● Assignment: Tally the lines of the data that include the word "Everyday" and state the total, nothing else.

# # #

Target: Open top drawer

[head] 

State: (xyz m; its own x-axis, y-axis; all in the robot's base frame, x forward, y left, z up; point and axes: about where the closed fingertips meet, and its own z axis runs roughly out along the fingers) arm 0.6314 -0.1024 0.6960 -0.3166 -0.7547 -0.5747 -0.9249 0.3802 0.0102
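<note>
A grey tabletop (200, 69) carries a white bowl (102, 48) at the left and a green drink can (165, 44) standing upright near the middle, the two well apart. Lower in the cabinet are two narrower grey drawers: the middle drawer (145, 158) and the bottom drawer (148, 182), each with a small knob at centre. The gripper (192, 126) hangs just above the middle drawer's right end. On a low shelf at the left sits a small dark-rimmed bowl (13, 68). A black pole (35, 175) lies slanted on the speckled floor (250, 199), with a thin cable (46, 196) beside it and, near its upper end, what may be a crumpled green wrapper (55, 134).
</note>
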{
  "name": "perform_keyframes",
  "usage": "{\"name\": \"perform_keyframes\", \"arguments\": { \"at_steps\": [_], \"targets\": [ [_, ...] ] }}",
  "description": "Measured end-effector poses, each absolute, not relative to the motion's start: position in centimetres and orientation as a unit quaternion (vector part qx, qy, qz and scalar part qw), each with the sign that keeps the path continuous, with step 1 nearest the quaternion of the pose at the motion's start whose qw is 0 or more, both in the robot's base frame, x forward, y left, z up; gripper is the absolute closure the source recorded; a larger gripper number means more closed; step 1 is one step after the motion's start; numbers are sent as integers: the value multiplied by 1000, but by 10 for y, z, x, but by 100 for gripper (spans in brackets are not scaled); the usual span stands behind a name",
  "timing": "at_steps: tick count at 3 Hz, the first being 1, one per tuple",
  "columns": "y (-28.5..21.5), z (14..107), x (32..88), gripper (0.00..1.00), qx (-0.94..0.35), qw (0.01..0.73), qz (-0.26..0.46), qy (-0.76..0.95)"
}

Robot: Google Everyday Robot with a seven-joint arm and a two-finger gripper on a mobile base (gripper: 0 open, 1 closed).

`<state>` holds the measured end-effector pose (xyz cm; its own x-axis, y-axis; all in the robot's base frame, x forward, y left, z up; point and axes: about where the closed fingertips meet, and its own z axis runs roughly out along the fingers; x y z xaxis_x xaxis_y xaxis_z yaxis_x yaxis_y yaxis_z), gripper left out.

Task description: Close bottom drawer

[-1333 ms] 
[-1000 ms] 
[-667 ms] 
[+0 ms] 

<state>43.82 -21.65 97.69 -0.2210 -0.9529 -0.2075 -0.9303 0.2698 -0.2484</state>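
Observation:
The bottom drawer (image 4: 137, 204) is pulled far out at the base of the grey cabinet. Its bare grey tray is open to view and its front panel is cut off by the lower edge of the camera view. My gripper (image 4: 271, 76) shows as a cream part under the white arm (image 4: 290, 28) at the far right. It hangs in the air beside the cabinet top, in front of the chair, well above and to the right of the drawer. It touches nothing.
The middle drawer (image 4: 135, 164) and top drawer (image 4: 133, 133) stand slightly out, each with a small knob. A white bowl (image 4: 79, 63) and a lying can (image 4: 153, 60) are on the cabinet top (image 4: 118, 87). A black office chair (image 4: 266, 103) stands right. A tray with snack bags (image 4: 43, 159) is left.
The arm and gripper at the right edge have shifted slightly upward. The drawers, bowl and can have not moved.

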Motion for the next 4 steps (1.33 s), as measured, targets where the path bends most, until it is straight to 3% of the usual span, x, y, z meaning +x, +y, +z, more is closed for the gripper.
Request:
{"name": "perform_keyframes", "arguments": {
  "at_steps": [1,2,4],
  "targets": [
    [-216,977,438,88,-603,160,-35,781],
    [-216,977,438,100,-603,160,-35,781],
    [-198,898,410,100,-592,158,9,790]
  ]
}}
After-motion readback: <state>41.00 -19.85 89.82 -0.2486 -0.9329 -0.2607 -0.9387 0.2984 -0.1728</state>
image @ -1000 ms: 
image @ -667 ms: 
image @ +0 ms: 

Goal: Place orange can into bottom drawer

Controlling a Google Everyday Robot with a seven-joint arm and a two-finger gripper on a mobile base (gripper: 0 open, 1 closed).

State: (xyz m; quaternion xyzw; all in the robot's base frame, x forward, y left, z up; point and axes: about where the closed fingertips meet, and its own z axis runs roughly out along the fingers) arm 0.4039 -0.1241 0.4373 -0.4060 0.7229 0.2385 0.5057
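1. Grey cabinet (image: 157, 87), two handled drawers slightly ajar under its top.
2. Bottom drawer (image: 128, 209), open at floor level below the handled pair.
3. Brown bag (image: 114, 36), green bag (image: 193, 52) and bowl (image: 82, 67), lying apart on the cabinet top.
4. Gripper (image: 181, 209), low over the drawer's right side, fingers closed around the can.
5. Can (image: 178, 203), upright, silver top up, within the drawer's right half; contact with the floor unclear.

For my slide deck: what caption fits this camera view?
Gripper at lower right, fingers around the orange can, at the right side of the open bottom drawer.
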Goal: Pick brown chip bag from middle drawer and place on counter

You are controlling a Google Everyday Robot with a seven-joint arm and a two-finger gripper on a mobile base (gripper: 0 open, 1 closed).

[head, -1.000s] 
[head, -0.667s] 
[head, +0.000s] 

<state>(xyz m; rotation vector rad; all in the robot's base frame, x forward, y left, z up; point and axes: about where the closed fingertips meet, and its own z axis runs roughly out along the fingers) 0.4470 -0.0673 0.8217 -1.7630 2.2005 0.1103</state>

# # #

● Expected output: 3